Meenakshi and her little sister were with the family in Delhi for a wedding when a neighbour called them and told them not to return to the village as the un-elected village council, Khap panchayat, dominated by upper caste "Jat" men, ordered the two sisters be raped and paraded naked with their faces blackened as punishment for their brother's actions.

Their brother, Ravi Kumar, 25, from the Dalit caste, historically known as "untouchables", had been in a relationship with 21-year-old Krishna from the Jat caste for almost two years.

When both families came to know they did all they could to keep the two apart.

Older brother Sumit Kumar, 28, who works as a constable in the Delhi Police, said he told his younger brother to end the relationship immediately because they could never be together.

He said: "We belong to a lower caste and they are from an upper caste and I told him this relationship could never work.
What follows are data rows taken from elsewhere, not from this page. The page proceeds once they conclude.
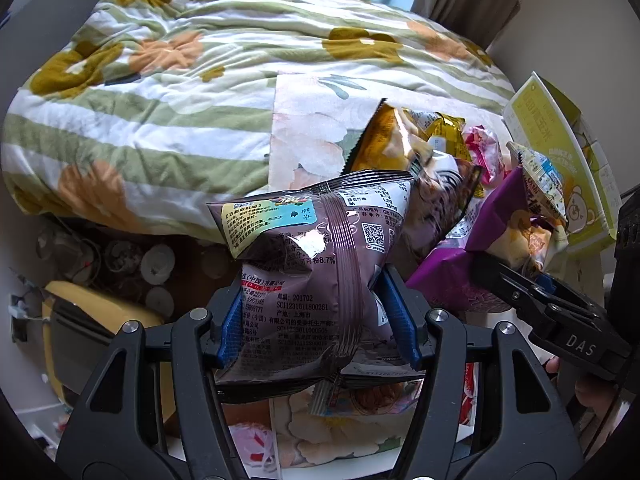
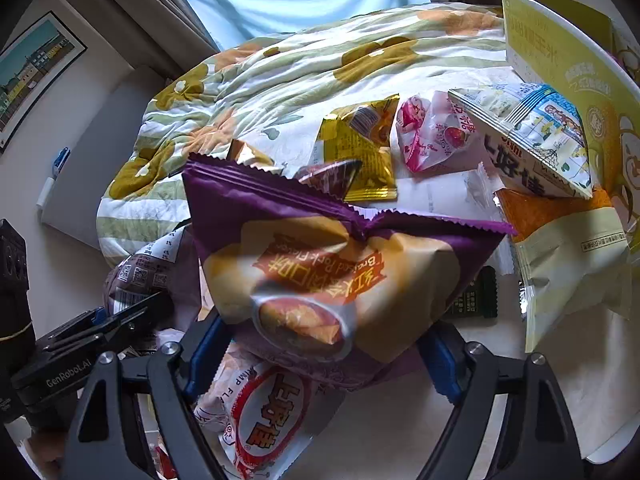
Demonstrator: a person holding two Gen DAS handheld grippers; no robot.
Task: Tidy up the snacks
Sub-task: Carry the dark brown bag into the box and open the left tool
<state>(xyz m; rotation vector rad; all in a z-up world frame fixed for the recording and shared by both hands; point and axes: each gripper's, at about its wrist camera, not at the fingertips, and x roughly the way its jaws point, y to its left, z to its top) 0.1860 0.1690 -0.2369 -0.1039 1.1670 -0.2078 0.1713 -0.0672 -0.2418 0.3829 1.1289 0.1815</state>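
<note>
My left gripper (image 1: 318, 320) is shut on a brown-mauve snack bag (image 1: 316, 248), squeezing its middle and holding it up over the table edge. My right gripper (image 2: 324, 340) is shut on a purple chip bag (image 2: 328, 264) with a yellow picture; in the left wrist view the same bag (image 1: 492, 216) and the right gripper (image 1: 520, 280) sit at the right. The left gripper (image 2: 132, 312) and its brown bag (image 2: 144, 272) show at the left of the right wrist view. Loose snacks lie beyond: a gold packet (image 2: 360, 148), a pink candy packet (image 2: 428, 136), a blue-white bag (image 2: 532, 136).
A yellow carton (image 2: 568, 52) stands open at the right, also in the left wrist view (image 1: 560, 128). A cream pouch (image 2: 568, 264) and a red-white shrimp snack bag (image 2: 268, 412) lie on the floral tablecloth (image 1: 312, 120). A flowered quilt (image 1: 160, 92) covers the bed behind.
</note>
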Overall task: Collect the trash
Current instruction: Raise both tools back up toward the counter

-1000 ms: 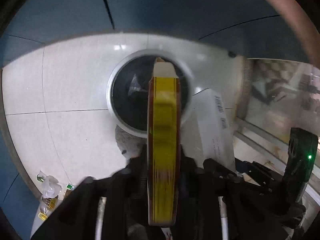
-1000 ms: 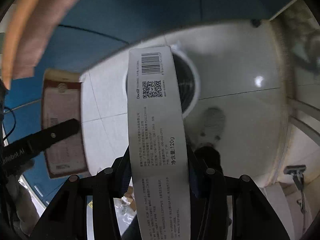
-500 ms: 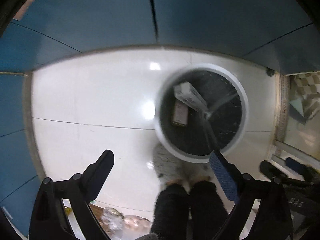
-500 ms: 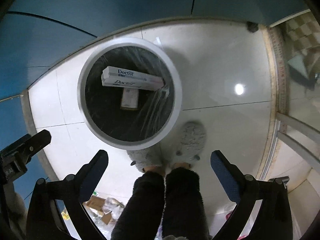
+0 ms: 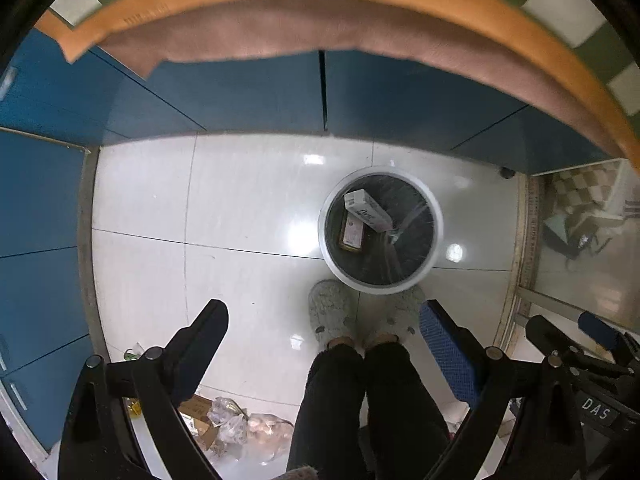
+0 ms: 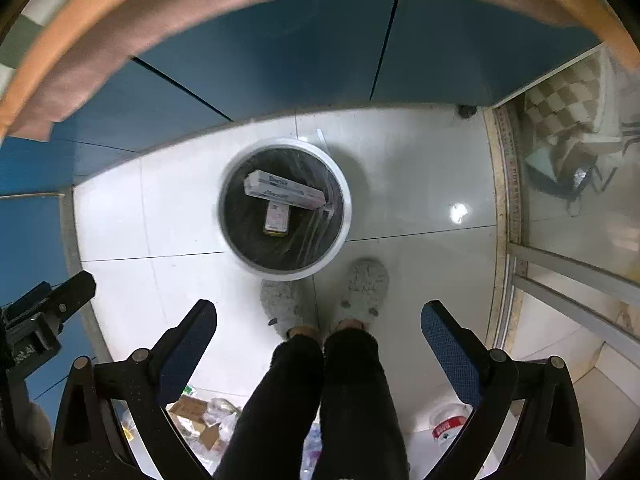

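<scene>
Both boxes (image 6: 284,191) lie in the bin (image 6: 340,236) far below both grippers' wide-open, empty jaws.

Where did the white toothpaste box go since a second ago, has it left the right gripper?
Yes. The white toothpaste box now lies inside the bin, across a smaller box; the right gripper stands open and empty.
</scene>
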Action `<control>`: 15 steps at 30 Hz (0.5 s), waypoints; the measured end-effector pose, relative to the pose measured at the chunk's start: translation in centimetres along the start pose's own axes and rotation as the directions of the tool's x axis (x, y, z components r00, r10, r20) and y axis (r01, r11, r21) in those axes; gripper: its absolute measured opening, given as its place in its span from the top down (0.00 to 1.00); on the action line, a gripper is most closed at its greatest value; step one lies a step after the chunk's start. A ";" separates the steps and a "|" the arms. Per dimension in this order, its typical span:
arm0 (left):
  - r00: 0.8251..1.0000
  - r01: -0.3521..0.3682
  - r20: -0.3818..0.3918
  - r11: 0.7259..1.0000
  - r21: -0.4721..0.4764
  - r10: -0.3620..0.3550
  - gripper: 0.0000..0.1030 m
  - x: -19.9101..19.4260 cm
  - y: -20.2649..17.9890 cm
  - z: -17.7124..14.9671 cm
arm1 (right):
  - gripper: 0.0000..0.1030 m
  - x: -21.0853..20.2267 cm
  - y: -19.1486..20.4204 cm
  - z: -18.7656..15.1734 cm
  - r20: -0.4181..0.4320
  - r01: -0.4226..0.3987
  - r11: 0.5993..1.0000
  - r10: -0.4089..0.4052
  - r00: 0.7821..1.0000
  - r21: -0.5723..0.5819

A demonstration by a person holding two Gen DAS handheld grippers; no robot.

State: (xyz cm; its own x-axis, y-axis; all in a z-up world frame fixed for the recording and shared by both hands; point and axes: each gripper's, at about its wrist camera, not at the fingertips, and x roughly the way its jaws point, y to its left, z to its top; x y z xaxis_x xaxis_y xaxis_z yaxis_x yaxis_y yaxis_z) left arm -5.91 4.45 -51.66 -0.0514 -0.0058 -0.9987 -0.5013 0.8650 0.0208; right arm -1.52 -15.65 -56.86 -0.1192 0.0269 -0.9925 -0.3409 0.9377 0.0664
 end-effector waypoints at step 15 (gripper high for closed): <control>0.996 0.043 0.074 0.998 0.044 -0.046 0.05 -14.9 0.7 -4.1 | 0.00 -20.4 2.0 -5.8 0.128 -0.007 0.999 0.011 0.992 -0.032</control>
State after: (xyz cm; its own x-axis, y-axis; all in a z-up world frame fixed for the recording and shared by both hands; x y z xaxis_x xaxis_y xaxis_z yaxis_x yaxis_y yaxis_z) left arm -9.03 3.06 -36.56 0.0362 -0.0084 -0.9993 -0.4647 0.8851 -0.0243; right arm -5.14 -16.33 -35.88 -0.0021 0.0817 -0.9967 -0.3695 0.9260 0.0767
We are treated as untouchables but he didn't listen to me and now we are paying for it."

Ravi met Krishna two years ago when she joined his computer classes for children, in Khekada, Uttar Pradesh, central India.

They exchanged phone numbers and quickly fell in love. They’d be on the phone to each other all the time and meeting in secret locations.

But as soon as Ravi’s father Naik Dharampal Singh, 52, heard of the relationship he told him to end it.

Even though Ravi ended the relationship they couldn’t bear to be apart. Eventually Krishna’s parents started looking for prospective husbands for her but she refused.

"It was hard for my brother but he understood the situation," Sumit said.

"Her family knew about their relationship before the marriage. They beat their daughter a lot and gave my brother warnings many times.

"In the end my brother told her to go ahead with the marriage, she had to. She went ahead with the marriage in Haryana but she was very unhappy. They treated her like a maid.

So she left and returned home. And that’s when she and my brother started their relationship again."

Ravi and Krishna had eloped twice before but had returned. Each time Sumit claimed her family beat her.

"We made him understand it was dangerous. At the end of the day it’d be our family who would suffer. He understood what he was doing, he knew the risks but love took over.

"When the girl got in touch with him he just couldn’t contain his emotions. We are now helpless. His future is ruined completely and our family is in danger," he said sobering.